Не сотвори себе кумира - страница 11

стр.

– Когда закончится следствие. Тут не по сигаретам меряется время, а по ходу дела…

Логика была железной, а такая логика рассуждении не терпит.

Службисты перещупали каждую складку на одежде и белье, пересмотрели мундштуки каждой папиросы. Отобрали карандаш, завалявшийся в одном из карманов, взяли записную книжку, всегда бывшую со мной, с массой записей (которая потом так и пропала, как и все остальное, отобранное в приемнике), перочинный ножик и наручные часы.

Тюремщик куда-то унес отобранные у меня вещи и отвел меня в баню, из которой мне велели выйти уже в другую дверь. Здесь мне вручили белье и костюм с густым запахом карболки, еще горячие от вошебойки и навсегда испорченные. Затем снова куда-то повели: чистилище было лишь преддверием тюрьмы.

С того часа и все последующие годы я мог передвигаться с одного места на другое только в сопровождении и с позволения вооруженного охранника или часового.

Миновав длинный переход, в начале и в конце которого были решетчатые стены и в них такие же калитки, через которые нас пропустили, просмотрев сопроводительную, я увидел наконец и само чрево тюрьмы, куда, как говорят в народе, вход для всех просторен и широк, но выход откуда чрезвычайно узок…

Старорусская тюрьма, вероятно, была такой же, как и все тюрьмы матушки Руси, подробно описанные русскими каторжанами и писателями-декабристами, а также Достоевским, Чеховым и другими.
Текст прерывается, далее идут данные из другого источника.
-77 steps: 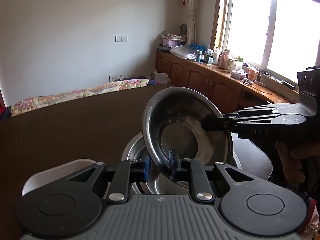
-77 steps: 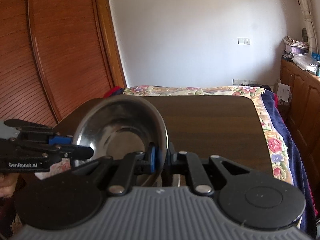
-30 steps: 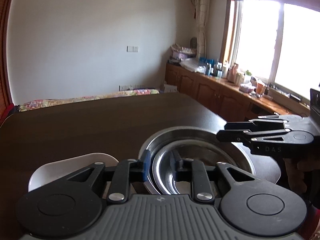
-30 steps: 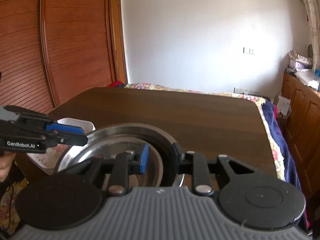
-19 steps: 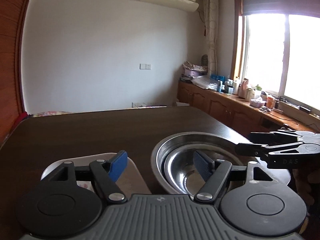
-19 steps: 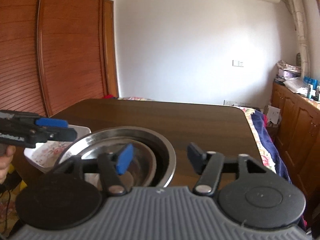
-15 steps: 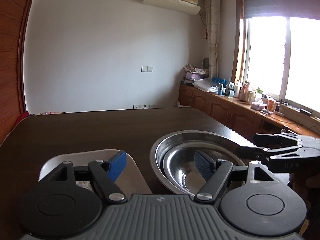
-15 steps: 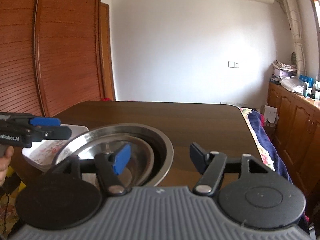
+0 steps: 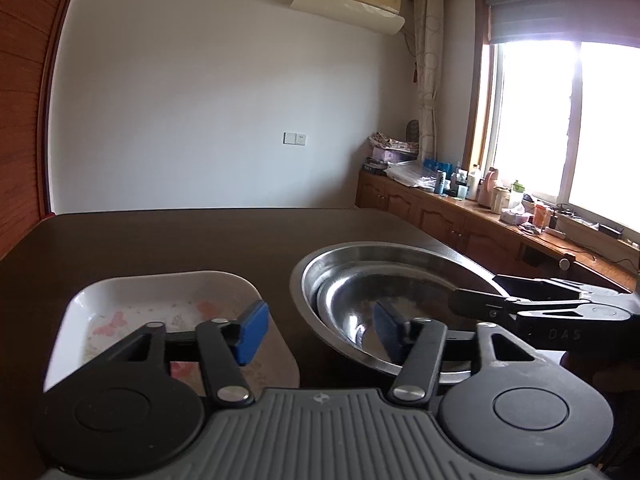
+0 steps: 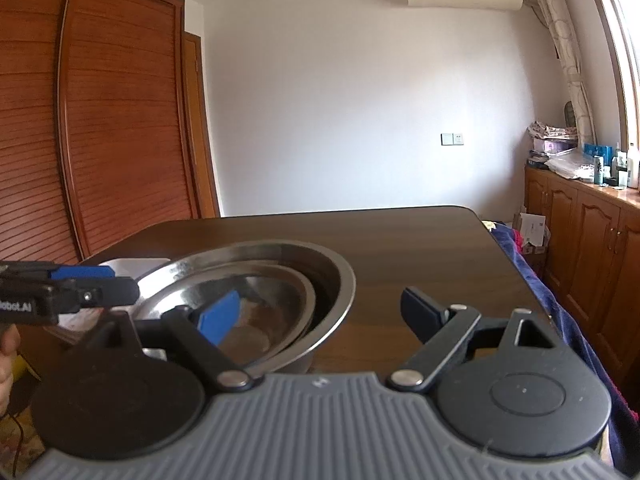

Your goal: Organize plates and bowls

Но уже лет десять – с тех пор, как был закрыт журнал «Каторга и ссылка»,- тюрьмах и местах заключения в нашей печати больше ничего не писалось…

– Пошли,- сказал мой новый охранник,- нечего рассматривать, тут не цирк. Наглядитесь еще.
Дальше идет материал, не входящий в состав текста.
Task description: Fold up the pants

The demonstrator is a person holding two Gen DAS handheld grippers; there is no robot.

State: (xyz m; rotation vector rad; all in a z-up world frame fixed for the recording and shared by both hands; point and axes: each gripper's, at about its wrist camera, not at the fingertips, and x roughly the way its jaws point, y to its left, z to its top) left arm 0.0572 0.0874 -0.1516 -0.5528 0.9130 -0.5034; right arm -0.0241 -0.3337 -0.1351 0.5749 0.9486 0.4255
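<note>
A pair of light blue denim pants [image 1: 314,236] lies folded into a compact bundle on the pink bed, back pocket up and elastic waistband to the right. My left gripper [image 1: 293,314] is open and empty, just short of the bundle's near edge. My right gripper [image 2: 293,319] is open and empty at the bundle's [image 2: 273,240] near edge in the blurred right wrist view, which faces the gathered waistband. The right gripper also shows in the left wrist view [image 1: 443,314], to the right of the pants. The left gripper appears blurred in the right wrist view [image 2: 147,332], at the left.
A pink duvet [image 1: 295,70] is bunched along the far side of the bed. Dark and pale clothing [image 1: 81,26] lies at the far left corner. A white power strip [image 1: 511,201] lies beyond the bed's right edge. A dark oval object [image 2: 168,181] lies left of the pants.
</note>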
И мы двинулись по гулкому полу к одной из камер первого этажа. Против каждой светила лампочка в стальной сетке. И повсюду, куда только ни проникал мой наметанный глаз газетчика, была идеальная чистота. Как в известной песне каторжан Александровского централа:

Подметалов там немало -

В каждой камере найдешь.

И почему все мне здесь с самого утра твердят, будто я прибыл сюда надолго? Как будто никого из ошибочно арестованных не выпускают на волю! Странно это все.
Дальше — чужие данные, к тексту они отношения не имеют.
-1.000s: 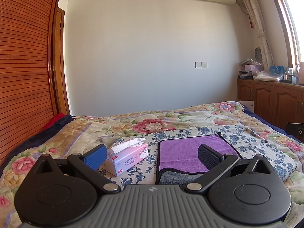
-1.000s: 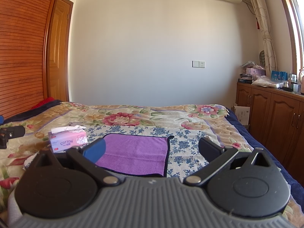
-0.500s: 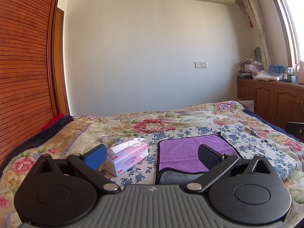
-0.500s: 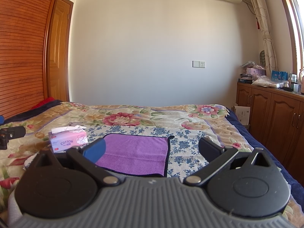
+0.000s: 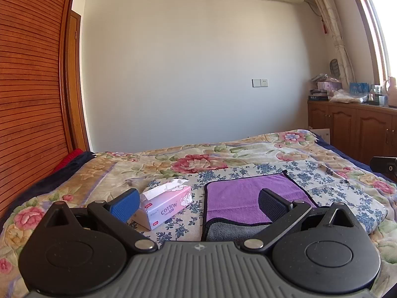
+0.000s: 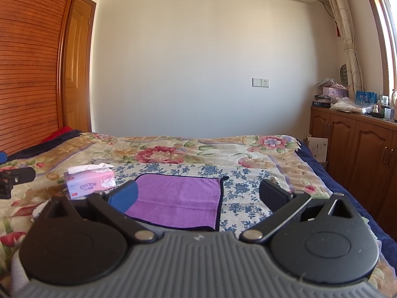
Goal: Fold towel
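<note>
Ahead, towel (image 5: 250, 198) lies flat beyond both gaping claws.

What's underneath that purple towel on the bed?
The purple towel lies on a blue-flowered cloth spread over the floral bedspread. Its near edge is turned up, showing a grey underside. Whatever lies directly beneath the towel is covered.

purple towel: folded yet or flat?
Mostly flat: the purple towel lies spread on the bed, only its near edge turned over, showing grey. Both grippers open, empty.
</note>
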Tool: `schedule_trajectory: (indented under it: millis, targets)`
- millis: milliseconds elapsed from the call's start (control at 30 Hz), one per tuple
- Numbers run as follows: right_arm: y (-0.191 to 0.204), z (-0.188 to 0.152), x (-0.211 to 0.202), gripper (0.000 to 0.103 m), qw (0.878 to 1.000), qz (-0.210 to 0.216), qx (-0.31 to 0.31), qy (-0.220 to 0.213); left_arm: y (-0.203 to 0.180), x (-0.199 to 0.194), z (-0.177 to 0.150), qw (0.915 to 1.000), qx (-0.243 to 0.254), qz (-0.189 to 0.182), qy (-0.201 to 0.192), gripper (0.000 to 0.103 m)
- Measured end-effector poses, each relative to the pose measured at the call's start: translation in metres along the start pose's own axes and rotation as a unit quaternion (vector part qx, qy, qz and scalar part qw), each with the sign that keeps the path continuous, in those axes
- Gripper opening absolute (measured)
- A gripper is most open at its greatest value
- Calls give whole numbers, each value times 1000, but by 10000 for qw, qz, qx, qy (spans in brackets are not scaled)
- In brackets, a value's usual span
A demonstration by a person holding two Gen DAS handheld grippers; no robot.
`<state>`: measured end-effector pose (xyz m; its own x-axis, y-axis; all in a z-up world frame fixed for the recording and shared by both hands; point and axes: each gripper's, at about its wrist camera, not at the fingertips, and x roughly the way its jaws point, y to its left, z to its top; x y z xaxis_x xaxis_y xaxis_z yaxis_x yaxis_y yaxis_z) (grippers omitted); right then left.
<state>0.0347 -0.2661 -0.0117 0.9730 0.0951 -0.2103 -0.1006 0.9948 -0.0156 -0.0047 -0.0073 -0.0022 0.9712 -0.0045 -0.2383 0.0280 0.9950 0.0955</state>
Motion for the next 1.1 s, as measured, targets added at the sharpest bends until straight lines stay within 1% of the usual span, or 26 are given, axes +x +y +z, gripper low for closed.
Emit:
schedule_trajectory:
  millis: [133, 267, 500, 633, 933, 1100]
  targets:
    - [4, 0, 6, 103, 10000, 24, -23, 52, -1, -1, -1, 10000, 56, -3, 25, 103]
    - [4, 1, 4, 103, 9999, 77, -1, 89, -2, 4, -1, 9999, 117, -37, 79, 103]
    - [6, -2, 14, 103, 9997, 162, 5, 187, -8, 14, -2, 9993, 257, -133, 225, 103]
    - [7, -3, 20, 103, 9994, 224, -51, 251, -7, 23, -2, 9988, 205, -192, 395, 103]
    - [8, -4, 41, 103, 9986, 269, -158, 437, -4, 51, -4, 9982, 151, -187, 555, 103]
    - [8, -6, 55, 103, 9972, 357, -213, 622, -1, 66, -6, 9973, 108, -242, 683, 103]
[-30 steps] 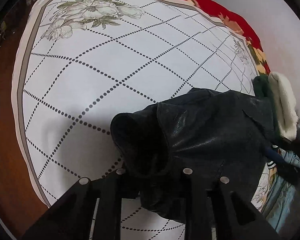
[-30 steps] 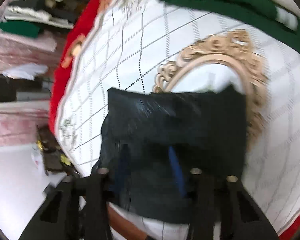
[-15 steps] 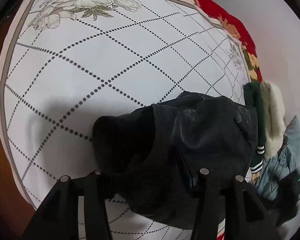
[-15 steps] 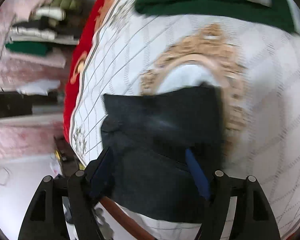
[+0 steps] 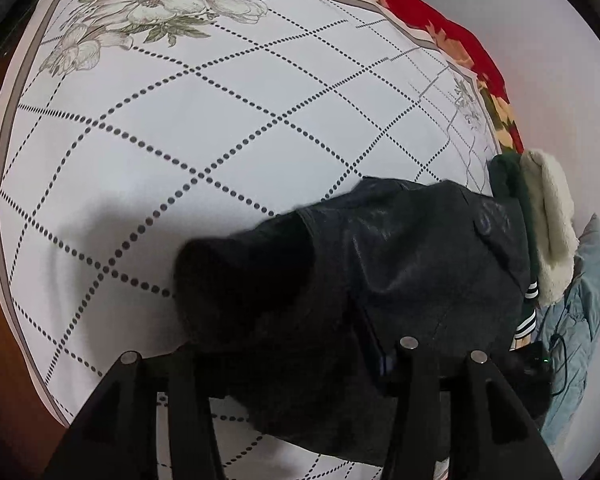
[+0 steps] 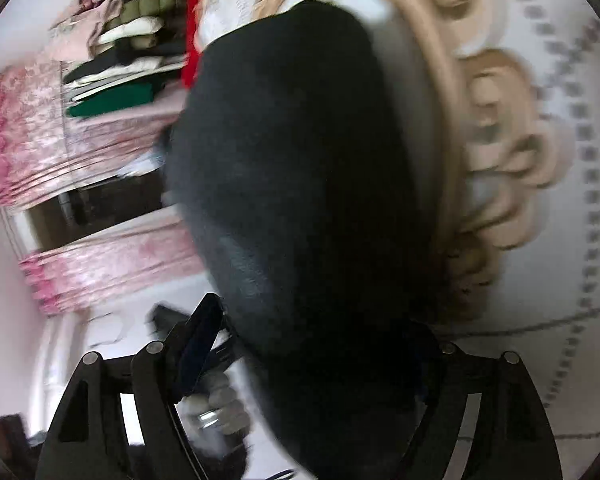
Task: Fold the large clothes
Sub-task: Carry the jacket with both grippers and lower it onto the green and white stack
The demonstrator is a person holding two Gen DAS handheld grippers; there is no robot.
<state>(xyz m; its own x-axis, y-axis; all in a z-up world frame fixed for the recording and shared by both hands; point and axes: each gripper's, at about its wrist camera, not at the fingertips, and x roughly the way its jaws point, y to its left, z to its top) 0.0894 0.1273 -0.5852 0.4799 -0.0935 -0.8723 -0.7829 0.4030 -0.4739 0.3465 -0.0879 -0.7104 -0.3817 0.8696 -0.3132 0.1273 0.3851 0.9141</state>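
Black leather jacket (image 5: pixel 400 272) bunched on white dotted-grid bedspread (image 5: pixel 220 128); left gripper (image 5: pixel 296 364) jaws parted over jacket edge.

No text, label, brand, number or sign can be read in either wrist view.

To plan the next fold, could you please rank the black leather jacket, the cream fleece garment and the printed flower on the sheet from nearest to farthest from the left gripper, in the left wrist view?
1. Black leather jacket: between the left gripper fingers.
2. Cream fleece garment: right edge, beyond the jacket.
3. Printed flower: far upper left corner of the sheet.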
В камере, куда впустил меня проводник и где я прожил первые пять, самых памятных для меня, дней, уже находились трое. Из-за пережитых событий я весьма смутно помню своих первых товарищей по несчастью. Двое из сидевших на полу выглядели измученными, с запавшими глазами, они недоверчиво молчали, и лишь третий, встретивший меня ироническим возгласом «Добро пожаловать!», невольно сохранился в памяти,- видимо, по закону контраста.

Это был упитанный торговый работник, привлеченный за жульничество и растрату и уже ждавший суда. С воли ему приносили обильные передачи с продовольствием, которое хранилось им в объемистой авоське, подвешенной к решетке окна за форточкой. Запомнился он потому, что мы почти всегда видели его жующим, чавкающим, рыгающим от обилия съестного, как будто он нажирался для убоя. И все это совершалось на глазах полуголодных соседей, которым он ни разу не предложил ни крошки из своих неисчерпаемых запасов. Таких людей я еще не встречал в своей жизни.

Койка в камере была в единственном числе, и занимал ее растратчик, «друг народа и Советской власти», так ворчали мои соседи на полу. Сидя на ней и посматривая а мой угол, он вдруг изрекал, не переставая жевать.

Тоже контрик? Враг народа?! Много вас нынче расплодилось. Но товарищ Ежов поубавит. Он вам добавит и свободы, и прав… Значит, по пятьдесят восьмой упарили? Тяжелая статейка – политическая, хотя в Уголовком кодексе притаилась. Долгонько будете баланду хлебать.

В первые же часы мои бесконечные товарищи поведали, что во время следствия арестантов нередко бьют, что допросы политических ведутся только по ночам, чтобы тем самым как можно скорее измотать нервы, слабить психику и волю, подорвать стойкость и упорство.

– Школа нелегкая, хотя и нехитрая. Да вы и сами скоро все узнаете и прочувствуете. Узнаете и о «собачьей стойке»…

Неприятные пояснения моих сокамерников я слушал скептически, не желая верить ничему дурному и противозаконному. Я пытался их опровергать, защищая гуманность нашей следственной практики.